The lines from the one holding "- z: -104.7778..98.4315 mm" to the final line of the listing below are to be duplicated exactly, with both ends included and pictures omitted.
--
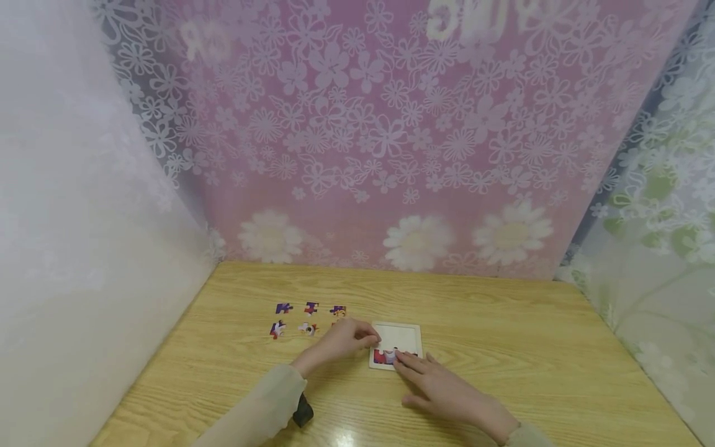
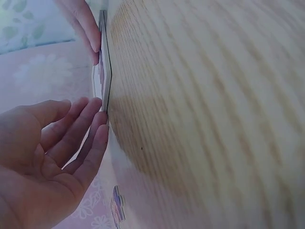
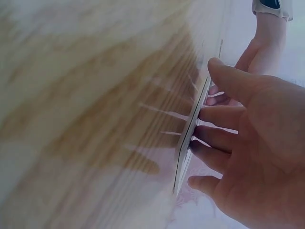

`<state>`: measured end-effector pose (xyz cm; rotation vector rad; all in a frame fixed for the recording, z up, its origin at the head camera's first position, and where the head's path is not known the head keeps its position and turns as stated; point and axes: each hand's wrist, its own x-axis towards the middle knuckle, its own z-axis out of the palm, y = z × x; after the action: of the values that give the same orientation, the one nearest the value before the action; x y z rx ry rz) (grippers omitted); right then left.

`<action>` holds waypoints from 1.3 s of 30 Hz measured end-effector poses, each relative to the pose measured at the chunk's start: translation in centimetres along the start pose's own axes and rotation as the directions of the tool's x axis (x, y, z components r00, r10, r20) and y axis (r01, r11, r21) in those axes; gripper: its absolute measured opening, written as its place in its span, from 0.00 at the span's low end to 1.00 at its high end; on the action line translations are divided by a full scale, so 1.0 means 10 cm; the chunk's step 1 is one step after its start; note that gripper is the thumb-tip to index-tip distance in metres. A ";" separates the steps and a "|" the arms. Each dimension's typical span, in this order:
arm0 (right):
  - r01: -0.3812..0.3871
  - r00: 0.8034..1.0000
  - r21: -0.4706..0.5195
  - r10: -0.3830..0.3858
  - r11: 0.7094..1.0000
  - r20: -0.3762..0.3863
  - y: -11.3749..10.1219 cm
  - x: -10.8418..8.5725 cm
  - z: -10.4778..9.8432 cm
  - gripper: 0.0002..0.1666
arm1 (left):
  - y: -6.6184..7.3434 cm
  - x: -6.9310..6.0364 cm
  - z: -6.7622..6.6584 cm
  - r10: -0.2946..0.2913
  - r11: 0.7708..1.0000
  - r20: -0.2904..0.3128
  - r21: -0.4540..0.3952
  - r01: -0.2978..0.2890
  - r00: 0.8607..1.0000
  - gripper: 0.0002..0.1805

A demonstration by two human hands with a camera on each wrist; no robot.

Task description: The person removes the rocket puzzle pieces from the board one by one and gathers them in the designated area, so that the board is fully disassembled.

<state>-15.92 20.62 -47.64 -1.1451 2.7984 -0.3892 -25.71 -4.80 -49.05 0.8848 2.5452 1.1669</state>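
A small white puzzle tray [image 1: 399, 335] lies on the table, with joined jigsaw pieces [image 1: 380, 357] along its near side. My left hand [image 1: 349, 336] is at the tray's left edge; in the left wrist view its fingers [image 2: 96, 138] are loosely bent at the rim, with nothing seen between them and the thumb. From the right, my right hand [image 1: 444, 388] lays extended fingers on the near pieces, covering some of them. In the right wrist view these fingers [image 3: 217, 138] touch the tray's face.
Loose jigsaw pieces lie in two rows left of the tray, among them a purple piece [image 1: 283, 308] and a white-and-red piece [image 1: 308, 328]; my left hand partly hides one. Flowered curtains [image 1: 357, 124] hang behind and beside the wooden table [image 1: 530, 335]. A black device [image 1: 303, 411] sits at my left wrist.
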 end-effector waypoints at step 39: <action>-0.005 1.000 -0.040 0.005 0.999 -0.003 -0.02 -0.01 0.02 0.43 | 0.18 0.04 0.07 0.010 0.991 0.102 0.131 -0.023 0.995 0.10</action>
<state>-15.67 20.47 -47.76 -1.1466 2.8233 -0.3361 -24.92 -3.24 -48.19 0.9707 2.5611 0.9413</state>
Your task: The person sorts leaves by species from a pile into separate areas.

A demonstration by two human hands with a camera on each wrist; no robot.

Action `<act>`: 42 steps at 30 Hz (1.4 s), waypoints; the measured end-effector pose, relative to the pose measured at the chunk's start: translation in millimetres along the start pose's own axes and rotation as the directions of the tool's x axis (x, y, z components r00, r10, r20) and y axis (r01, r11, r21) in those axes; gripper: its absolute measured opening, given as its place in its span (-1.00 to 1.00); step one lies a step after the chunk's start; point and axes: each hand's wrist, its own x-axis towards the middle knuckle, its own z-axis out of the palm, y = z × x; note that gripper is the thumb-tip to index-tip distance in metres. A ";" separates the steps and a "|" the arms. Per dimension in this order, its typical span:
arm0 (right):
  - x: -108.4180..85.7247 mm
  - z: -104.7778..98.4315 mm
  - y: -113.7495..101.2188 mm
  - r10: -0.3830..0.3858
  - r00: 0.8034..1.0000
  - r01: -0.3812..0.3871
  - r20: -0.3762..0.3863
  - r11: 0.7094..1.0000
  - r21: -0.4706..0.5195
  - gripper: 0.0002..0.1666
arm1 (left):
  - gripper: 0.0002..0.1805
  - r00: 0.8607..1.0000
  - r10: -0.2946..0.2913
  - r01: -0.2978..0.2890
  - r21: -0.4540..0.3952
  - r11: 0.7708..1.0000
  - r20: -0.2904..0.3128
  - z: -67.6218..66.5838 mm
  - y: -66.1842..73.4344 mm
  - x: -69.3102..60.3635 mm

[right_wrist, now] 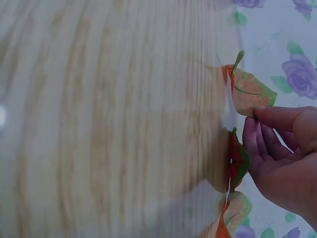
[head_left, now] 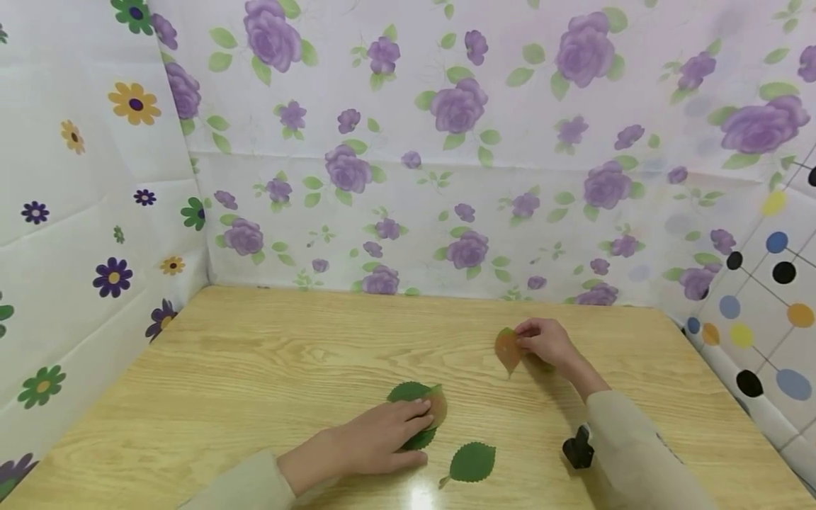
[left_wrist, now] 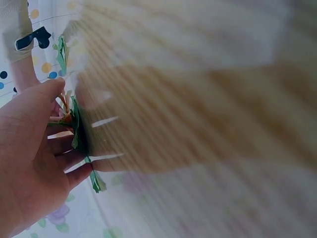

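Observation:
In the head view the right hand (head_left: 550,341) pinches an orange-brown leaf (head_left: 507,350) by its edge; the right wrist view shows thumb and fingertips of that hand (right_wrist: 285,148) on the green-rimmed leaf (right_wrist: 251,93). The left hand (head_left: 376,438) lies with extended fingers over a small group of leaves: a green leaf (head_left: 408,391), an orange-brown leaf (head_left: 437,408) and another green one (head_left: 421,440), partly hidden by the fingers. In the left wrist view its fingers touch green leaves (left_wrist: 77,124) at the tabletop.
A single green leaf (head_left: 473,462) lies right of the left hand on the wooden table (head_left: 287,340). A black object (head_left: 579,448) is beside the right sleeve. More leaves (right_wrist: 238,159) lie near the right hand. Patterned sheets (head_left: 408,212) enclose the table's back and sides.

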 end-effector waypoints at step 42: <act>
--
_Solution to this problem_.
  - z: -104.7778..98.4315 mm
  - y: -113.7495..101.2188 mm
  - r10: -0.3830..0.3858
  - r00: 0.8034..1.0000
  - r01: -0.3812..0.3871
  - r20: -0.3762..0.3863
  - r11: 0.7094..1.0000
  - r21: -0.4706..0.5195
  - gripper: 0.0002..0.1666
arm1 (left):
  - gripper: 0.0002..0.1805
  - r00: 0.8607..1.0000
  - r10: -0.2946..0.2913
  - r01: -0.2978..0.2890
  - r21: -0.4540..0.3952
  - r11: 0.7708..1.0000
  - r20: -0.2904..0.3128
  - z: -67.6218..66.5838 mm
  - y: -66.1842..73.4344 mm
  - x: -69.3102..60.3635 mm

[right_wrist, now] 
[head_left, now] 
[left_wrist, now] 

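Observation:
In the head view the right hand (head_left: 550,341) pinches an orange-brown leaf (head_left: 507,350) by its edge; the right wrist view shows thumb and fingertips of that hand (right_wrist: 285,148) on the green-rimmed leaf (right_wrist: 251,93). The left hand (head_left: 376,438) lies with extended fingers over a small group of leaves: a green leaf (head_left: 408,391), an orange-brown leaf (head_left: 437,408) and another green one (head_left: 421,440), partly hidden by the fingers. In the left wrist view its fingers touch green leaves (left_wrist: 77,124) at the tabletop.
A single green leaf (head_left: 473,462) lies right of the left hand on the wooden table (head_left: 287,340). A black object (head_left: 579,448) is beside the right sleeve. More leaves (right_wrist: 238,159) lie near the right hand. Patterned sheets (head_left: 408,212) enclose the table's back and sides.
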
 end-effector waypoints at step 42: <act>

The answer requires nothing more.